Problem statement: there’s a tool written in C, btrfs-convert, that implements conversion from one filesystem to btrfs. For ext2/3/4 and reiserfs this is done using existing C libraries. There’s a standalone project ntfs2btrfs written in C++, not providing a library interface at all, but the equivalent functionality.

The question: can the functionality of ntfs2btrfs be provided by btrfs-convert while minimizing the difficulty of the integration? Ideally automated with only a few necessary fix-ups.

Inputs

btrfs-progs.git

  • primary build system and target
  • C sources
  • autoconf, make

ntfs2btrfs.git

  • C++ sources
  • cmake

What can certainly be done is to git clone the sources, run their respective configure and build steps and get lots of .o files.

Initial problems

The ntfs2btrfs conversion tool is in a different repository, git submodules are not an option so this needs to be cloned and pulled at the time btrfs-convert is built.

The other build system should be ideally run without any additional hurdles, so we can assume it’s in a known separate directory and produces the object files we’ll use later. But this also builds a standalone executable, so there’s a symbol main defined, which will collide with the one defined by the btrfs-convert sources.

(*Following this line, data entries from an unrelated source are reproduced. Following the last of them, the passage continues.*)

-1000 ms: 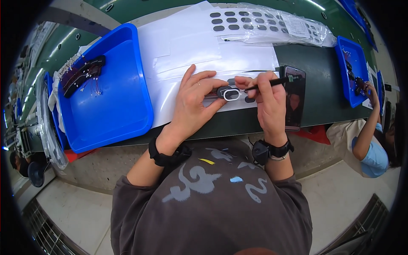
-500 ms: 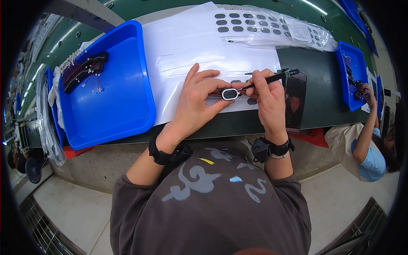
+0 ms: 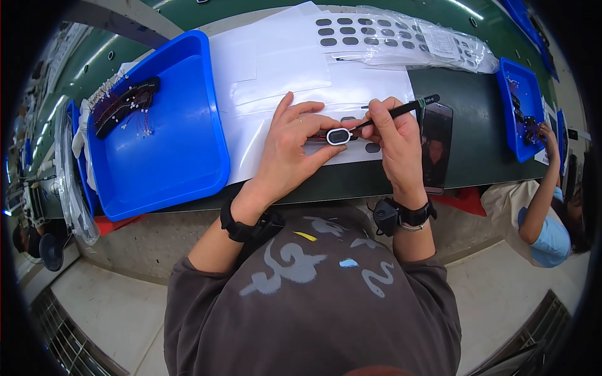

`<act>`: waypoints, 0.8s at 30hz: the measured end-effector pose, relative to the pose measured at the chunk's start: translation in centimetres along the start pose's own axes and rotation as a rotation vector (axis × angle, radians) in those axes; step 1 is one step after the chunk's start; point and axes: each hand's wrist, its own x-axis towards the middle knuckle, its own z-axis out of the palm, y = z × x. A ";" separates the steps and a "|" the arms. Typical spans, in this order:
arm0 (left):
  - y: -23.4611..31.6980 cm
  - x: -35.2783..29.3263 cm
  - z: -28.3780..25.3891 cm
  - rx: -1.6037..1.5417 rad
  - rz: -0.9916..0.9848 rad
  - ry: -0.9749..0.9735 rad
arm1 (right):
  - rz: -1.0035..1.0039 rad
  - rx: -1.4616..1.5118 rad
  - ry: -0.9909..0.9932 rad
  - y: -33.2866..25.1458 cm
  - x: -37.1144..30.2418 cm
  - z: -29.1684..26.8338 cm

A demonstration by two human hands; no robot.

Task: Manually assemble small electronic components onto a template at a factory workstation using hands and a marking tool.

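My left hand [image 3: 291,143] pinches a small oval speaker [image 3: 339,136] between thumb and fingers, its dark face and white rim turned upward. Reddish wire shows beside it, partly covered by my fingers. In my right hand [image 3: 399,141] is a pair of black tweezers [image 3: 404,110], gripped between thumb and fingers. The tweezers' tip meets the right edge of the speaker's white rim. Under both hands lies a white sheet [image 3: 251,141] with a few dark oval pads, partly hidden by my hands.
On the left stands a large blue tray [image 3: 166,153] holding black parts [image 3: 127,103] with wires and white connectors. Bagged sheets of dark oval pads [image 3: 401,41] lie at the back. A phone [image 3: 437,147] rests right of my hand. Farther right, another person's hand [image 3: 548,141] reaches into a blue tray [image 3: 511,94].
The back end of the tweezers has risen slightly, away from me, with my right hand shifting a little. My left hand keeps the speaker in nearly the same place.
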 end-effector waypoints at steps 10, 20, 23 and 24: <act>0.0 0.1 0.0 0.000 0.000 0.001 | -0.014 -0.022 0.009 -0.1 -0.1 0.2; 0.1 0.0 0.1 0.004 -0.001 0.016 | -0.055 -0.016 0.014 -0.2 -0.3 0.5; 0.1 0.0 0.2 0.033 0.012 0.019 | -0.065 -0.032 0.012 -0.2 -0.3 0.4; 0.2 0.0 0.3 0.048 0.019 0.021 | -0.070 -0.040 0.012 -0.2 -0.2 0.4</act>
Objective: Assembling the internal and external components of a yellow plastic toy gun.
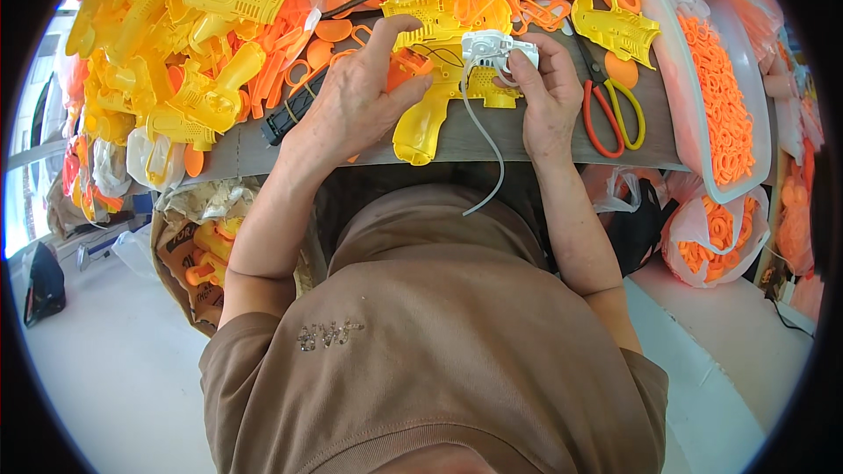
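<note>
My right hand (546, 92) pinches a small white plastic mechanism (488, 46) between thumb and fingers. From it a thin pale tube (486, 129) hangs down past the table edge. Curled around an orange plastic piece (407, 65), my left hand (356, 92) has its thumb and index finger apart; its other fingers are hidden. Thin dark wires (445, 56) show between that piece and the mechanism. Beneath both hands lies a yellow gun-shaped half shell (423, 127), its handle pointing toward me.
Yellow shells (211, 92) and orange parts are heaped at the left and back. Scissors (615, 114) with red and yellow handles lie right of my right hand. Beyond stands a translucent bin (659, 53) of orange rings (716, 105). A black tool (294, 110) lies by my left wrist.
</note>
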A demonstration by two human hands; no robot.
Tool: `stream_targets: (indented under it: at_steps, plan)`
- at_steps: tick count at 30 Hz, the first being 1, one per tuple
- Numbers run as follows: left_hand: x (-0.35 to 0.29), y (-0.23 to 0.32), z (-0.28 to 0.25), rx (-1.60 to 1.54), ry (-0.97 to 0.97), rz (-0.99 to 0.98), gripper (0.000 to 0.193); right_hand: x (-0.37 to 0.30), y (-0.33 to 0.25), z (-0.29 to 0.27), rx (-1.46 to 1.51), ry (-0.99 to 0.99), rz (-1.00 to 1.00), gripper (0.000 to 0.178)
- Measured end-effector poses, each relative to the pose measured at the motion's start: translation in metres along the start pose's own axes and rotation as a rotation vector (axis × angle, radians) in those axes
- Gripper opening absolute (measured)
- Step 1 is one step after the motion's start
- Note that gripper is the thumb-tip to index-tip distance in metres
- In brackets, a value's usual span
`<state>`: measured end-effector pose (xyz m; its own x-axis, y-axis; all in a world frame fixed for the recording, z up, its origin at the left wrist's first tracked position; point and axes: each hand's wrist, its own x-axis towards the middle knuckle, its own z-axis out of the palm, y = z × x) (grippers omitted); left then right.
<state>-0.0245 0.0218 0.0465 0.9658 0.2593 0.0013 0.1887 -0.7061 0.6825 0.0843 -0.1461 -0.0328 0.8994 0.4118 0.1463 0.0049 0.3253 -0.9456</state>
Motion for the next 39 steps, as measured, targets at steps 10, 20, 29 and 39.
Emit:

The language difference is not that significant but in the glue interface we need to handle potential name mangling or other symbol duplication.

There are duplicate implementations of low-level functions like checksumming. The estimated size is tens of kilobytes, so we won’t mind that as long as the linker is able to resolve everything.

Solution outline

To integrate the projects the steps will be in a script that will basically:

  • clone the ntfs2btrfs.git repository
  • configure it and build with some sane options (preferring maximum compatibility)
  • grab the resulting .o files
  • link btrfs-convert and the .o files

The last point can be tricky and the missing part is how to hand over the functionality.

Create the entry point

The entry point of the standalone ntfs2btrfs utility is main so we need to inject a public function that will not be a mangled as symbol, export it in a header and use it from btrfs-convert.

Also we may need to translate the user options set as command line options. They’ll be parsed in the ntfs2btrfs project and passed as parameters to the glue function and mapped to the conversion options if possible. There’s some feature mismatch so this is not 1:1.

Minimal glue function (:

extern "C" {
        void convert_entry(const char *fn_c) {
                enum btrfs_compression compression;
                enum btrfs_csum_type csum_type;
                bool nocsum = false;

                csum_type = btrfs_csum_type::crc32c;
                compression = btrfs_compression::none;

                string fn(fn_c);
                ntfs dev(fn);

                convert(dev, compression, csum_type, nocsum);
        }
}

This can be appended/included to the main file so it lives in the scope of the ntfs2btrfs where its main() is, so we have access to the translation unit static and global variables (that can store the representation of the command line options).

echo '#include "convert-entry.c"' >> "ntfs2btrfs.git/src/ntfs2btrfs.cpp"

Symbol name mangling is avoided by extern "C", otherwise the parameters are set to defaults for simplicity. The path of the file/device must be translated to a C++ string but this happens inside the glue function, no interoperability problems. After creation of the filesystem object ntfs we can finally hand control to convert().

There are some assumptions. The conversion detects the NTFS signature and does other validation of the image as we’ll call that from btrfs-convert unconditionally.

What about the two main()s

Actually this is not hard at all. Linkage is done by comparing plain string representations, so we’ll just edit it as needed. The colliding symbol name is main so let’s rename it to MAIN. This is a standard symbol in C++ that’s not mangled so we can simply find in the right .o file and change it. We can use sed.

$ nm build/.../ntfs2btrfs.o | grep main
00000000000140ed T main
...
$ sed -i -e 's/main/MAIN/' build/.../ntfs2btrfs.o
$ nm build/.../ntfs2btrfs.o | grep MAIN
00000000000140ed T MAIN
...

This is crude and renames several other symbols like lambdas and templates of std::basic_string (00000000000174c9 t std::__cxx11::basic_string<MAIN::{lambda()#1}::operator()() const::FMT_COMPILE_STRING::char_type, ...). I haven’t found a standard utility to that so sed it is, fortunately there’s no other string main in the binary e.g. in an error message.

Final link

No remaining problems, we have a bunch of .o files, no conflicting symbol names, one executable entry point main and one final binary. So we now can link btrfs-convert with all the other objects. This is basic makefile integration, not that interesting, also some conditional build support in the btrfs-convert sources. With everything in place

$ ./btrfs-convert --help
...
    Supported filesystems:
        ext2/3/4: yes
        reiserfs: no
        ntfs: yes
$ mkfs.ntfs /dev/sdx
$ ./btrfs-convert /dev/sdx
btrfs-convert from btrfs-progs v6.12
...
Using CRC32C for checksums.

And the last question: does anybody what that?